*** Extracted material ***

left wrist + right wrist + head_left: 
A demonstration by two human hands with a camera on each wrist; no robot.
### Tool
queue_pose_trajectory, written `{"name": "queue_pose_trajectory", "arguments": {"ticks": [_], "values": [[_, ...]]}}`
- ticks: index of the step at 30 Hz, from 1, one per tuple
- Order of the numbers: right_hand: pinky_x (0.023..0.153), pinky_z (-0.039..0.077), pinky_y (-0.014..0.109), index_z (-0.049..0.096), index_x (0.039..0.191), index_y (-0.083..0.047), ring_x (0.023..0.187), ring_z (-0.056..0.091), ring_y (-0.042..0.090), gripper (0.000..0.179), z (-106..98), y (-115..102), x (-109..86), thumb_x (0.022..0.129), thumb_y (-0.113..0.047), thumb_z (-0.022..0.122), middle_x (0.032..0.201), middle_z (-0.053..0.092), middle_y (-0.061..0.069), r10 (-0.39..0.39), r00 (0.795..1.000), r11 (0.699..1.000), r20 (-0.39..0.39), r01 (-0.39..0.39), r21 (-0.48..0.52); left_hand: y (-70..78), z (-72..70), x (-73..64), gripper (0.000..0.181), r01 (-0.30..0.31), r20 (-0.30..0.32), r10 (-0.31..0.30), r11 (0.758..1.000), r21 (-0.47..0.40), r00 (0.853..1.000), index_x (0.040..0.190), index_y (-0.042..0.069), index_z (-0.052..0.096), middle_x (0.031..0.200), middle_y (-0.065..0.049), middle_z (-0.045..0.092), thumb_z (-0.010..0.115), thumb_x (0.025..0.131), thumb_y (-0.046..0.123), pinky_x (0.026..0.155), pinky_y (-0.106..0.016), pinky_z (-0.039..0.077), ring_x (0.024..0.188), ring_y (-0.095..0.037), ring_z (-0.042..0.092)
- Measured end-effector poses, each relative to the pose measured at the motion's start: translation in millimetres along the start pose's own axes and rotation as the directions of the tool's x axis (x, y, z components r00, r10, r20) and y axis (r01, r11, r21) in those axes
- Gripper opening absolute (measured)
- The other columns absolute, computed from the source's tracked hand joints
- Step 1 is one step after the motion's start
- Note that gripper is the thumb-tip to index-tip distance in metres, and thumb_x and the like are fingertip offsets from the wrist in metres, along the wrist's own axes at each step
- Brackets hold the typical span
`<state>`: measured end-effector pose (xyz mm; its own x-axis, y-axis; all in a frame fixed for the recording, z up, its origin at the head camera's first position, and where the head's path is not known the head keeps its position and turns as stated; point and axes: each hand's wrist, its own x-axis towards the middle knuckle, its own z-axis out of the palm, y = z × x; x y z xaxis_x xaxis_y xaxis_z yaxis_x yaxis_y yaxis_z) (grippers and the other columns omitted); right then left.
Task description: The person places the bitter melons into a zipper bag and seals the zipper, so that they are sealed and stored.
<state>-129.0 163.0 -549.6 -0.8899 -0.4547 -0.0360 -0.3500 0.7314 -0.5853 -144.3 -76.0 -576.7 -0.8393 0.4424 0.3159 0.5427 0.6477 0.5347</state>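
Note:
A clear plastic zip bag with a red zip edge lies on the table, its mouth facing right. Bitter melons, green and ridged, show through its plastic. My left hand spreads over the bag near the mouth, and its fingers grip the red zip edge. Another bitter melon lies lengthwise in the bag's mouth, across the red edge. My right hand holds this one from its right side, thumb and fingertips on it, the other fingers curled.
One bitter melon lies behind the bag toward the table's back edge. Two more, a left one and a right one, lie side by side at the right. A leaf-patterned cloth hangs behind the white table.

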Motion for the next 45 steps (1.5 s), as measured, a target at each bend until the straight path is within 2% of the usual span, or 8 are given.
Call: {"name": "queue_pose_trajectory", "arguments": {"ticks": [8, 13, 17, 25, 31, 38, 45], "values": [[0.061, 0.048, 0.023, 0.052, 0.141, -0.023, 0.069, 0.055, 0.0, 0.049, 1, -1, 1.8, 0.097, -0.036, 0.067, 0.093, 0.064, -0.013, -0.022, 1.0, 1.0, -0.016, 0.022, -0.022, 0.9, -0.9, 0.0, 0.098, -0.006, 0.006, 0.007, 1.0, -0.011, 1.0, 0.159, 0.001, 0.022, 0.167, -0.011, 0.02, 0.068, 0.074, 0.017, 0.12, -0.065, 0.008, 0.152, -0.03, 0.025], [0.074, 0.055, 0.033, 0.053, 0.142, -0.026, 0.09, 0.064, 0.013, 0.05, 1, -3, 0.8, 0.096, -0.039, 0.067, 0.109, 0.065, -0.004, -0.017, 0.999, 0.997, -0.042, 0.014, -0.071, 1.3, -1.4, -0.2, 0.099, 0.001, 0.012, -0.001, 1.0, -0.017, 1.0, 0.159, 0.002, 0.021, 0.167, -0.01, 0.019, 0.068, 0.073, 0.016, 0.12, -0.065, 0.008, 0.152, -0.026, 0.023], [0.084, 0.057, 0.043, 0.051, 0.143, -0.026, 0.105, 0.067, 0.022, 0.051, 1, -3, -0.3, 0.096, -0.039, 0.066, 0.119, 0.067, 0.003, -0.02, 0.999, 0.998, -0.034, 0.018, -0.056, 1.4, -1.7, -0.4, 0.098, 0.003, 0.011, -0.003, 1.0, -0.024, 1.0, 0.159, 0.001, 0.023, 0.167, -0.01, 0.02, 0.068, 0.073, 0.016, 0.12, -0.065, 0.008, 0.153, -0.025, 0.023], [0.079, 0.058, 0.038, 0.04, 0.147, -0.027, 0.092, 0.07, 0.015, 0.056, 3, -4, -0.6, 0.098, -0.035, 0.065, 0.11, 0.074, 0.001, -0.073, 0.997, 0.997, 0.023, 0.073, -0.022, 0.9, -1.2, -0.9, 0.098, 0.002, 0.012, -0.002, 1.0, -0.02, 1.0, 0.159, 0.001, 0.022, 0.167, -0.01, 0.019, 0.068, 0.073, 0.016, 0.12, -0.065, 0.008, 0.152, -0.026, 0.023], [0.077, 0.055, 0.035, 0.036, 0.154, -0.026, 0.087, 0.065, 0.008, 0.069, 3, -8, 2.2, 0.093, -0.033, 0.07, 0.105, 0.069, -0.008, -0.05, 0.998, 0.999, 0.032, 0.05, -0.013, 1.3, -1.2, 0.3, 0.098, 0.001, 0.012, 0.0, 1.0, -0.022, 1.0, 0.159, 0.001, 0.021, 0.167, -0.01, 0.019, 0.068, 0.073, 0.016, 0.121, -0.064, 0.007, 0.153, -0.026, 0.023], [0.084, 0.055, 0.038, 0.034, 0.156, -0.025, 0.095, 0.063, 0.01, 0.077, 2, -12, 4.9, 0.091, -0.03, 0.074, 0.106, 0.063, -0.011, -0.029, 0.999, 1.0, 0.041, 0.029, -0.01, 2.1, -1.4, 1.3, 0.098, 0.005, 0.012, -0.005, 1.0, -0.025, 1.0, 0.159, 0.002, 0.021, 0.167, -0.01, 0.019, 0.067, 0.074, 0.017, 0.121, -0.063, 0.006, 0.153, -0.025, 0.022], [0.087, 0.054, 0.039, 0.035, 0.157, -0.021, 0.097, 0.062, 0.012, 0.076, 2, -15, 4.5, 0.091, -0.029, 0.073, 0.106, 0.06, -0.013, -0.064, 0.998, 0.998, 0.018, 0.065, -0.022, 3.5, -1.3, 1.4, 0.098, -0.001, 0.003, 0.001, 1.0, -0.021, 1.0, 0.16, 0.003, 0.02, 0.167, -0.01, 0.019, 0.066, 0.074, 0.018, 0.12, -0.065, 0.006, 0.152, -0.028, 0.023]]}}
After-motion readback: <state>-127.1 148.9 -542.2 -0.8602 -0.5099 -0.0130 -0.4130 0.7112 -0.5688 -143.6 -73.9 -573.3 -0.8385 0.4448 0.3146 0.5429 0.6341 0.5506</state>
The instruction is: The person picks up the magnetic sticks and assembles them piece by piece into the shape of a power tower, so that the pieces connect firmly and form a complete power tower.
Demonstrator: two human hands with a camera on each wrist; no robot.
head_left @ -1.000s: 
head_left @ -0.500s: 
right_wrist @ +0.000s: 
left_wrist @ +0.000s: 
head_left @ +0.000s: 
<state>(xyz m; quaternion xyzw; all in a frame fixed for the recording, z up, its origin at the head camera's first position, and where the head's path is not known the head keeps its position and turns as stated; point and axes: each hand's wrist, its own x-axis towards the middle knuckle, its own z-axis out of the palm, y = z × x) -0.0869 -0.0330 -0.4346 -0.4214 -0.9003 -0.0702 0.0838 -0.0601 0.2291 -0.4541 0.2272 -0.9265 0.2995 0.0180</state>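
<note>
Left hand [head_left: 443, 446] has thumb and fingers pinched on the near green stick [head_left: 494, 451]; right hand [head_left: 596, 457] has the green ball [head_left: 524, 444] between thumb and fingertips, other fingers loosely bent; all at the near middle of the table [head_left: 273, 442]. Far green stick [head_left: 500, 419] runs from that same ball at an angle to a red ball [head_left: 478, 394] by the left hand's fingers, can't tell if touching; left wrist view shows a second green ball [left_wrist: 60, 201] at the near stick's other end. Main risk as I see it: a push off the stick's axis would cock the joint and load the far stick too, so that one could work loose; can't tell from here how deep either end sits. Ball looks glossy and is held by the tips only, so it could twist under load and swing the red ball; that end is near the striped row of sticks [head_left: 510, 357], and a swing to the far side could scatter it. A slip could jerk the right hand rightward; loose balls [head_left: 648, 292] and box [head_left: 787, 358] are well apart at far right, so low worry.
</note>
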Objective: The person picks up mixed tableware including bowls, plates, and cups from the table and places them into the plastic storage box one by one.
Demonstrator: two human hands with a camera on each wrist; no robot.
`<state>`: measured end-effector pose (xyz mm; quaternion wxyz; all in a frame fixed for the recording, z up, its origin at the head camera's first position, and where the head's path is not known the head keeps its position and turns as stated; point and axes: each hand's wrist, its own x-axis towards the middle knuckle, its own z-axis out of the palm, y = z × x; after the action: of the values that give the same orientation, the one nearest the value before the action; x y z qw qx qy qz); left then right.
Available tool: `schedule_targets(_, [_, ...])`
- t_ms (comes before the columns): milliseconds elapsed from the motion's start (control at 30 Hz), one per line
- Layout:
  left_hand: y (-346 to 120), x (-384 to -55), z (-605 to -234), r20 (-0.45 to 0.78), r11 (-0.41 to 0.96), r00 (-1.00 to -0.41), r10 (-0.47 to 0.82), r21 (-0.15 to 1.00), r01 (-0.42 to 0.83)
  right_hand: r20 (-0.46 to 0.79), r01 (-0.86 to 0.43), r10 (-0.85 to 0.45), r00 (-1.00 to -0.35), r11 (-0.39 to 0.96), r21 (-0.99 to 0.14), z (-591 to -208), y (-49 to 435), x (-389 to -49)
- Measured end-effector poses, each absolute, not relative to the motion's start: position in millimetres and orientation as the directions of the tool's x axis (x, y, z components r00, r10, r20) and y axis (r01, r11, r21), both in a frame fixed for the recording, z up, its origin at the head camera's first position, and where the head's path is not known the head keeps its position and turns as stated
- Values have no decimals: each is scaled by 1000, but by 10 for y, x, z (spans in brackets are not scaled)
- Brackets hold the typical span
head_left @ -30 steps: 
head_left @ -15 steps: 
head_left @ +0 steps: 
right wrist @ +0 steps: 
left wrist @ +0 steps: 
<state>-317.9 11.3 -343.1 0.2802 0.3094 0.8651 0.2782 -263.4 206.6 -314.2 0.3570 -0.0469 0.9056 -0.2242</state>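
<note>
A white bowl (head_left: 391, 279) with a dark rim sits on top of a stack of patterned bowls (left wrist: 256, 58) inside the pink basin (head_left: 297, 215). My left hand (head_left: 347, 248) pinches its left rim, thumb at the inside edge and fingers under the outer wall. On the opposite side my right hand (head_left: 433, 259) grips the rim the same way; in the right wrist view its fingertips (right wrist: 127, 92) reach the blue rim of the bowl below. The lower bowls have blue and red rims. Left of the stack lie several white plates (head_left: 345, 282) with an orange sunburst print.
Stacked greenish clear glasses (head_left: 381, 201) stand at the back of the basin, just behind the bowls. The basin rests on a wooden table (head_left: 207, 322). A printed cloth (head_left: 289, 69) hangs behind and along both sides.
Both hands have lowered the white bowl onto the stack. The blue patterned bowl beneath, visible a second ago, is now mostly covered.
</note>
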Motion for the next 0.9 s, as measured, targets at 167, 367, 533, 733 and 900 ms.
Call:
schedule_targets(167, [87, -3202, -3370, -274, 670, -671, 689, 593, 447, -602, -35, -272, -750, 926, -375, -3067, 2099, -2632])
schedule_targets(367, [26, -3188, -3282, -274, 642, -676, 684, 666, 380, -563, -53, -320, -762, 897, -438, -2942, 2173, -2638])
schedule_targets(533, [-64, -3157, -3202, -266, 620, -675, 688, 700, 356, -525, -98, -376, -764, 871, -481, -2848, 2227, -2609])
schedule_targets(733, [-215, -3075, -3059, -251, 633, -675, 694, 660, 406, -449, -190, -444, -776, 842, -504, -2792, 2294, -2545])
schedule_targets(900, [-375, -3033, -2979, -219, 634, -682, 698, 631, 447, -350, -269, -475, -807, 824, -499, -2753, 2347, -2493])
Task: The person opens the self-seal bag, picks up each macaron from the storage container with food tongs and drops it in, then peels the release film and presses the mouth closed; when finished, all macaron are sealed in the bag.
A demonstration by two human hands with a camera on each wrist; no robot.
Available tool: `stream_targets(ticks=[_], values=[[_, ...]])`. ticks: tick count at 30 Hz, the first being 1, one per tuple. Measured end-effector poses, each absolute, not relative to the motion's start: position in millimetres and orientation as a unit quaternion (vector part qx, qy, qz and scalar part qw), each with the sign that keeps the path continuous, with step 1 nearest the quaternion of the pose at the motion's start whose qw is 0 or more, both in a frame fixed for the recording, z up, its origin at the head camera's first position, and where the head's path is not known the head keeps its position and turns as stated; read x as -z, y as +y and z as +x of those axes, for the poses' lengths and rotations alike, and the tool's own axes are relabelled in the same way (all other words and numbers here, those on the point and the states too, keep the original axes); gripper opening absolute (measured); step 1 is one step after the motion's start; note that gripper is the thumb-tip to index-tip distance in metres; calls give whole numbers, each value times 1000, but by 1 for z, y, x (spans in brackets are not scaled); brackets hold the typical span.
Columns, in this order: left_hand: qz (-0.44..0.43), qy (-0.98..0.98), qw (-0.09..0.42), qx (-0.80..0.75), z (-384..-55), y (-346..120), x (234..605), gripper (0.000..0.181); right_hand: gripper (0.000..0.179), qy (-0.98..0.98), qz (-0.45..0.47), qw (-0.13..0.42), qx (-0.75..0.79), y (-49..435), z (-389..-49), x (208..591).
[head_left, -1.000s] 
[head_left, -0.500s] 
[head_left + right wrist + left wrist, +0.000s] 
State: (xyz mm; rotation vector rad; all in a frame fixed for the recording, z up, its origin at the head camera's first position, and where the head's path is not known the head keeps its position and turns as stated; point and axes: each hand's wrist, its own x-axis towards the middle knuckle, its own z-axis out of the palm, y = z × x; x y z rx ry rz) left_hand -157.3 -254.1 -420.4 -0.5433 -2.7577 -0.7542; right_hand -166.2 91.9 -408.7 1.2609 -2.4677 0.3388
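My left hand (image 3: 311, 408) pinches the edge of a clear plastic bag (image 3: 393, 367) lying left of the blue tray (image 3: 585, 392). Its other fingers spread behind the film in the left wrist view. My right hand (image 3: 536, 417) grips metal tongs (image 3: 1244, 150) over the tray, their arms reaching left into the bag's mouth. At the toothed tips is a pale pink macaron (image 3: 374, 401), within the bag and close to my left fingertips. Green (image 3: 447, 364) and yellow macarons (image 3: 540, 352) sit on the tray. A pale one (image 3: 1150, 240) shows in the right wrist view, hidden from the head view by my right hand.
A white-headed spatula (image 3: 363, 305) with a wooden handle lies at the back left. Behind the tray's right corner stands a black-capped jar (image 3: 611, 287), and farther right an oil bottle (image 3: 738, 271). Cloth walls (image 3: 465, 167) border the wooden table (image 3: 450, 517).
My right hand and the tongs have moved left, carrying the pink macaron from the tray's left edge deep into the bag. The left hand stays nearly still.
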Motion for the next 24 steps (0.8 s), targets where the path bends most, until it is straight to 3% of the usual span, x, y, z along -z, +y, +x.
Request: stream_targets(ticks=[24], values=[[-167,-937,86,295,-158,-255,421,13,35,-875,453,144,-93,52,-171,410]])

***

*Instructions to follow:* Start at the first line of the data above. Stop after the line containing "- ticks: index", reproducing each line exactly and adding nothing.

*Solved problem:*
left wrist + right wrist + head_left: 
A demonstration by two human hands with a camera on each wrist; no robot.
### Tool
queue_pose_trajectory, written `{"name": "queue_pose_trajectory", "arguments": {"ticks": [_], "values": [[_, ...]]}}`
- ticks: index of the step at 30 Hz, from 1, one per tuple

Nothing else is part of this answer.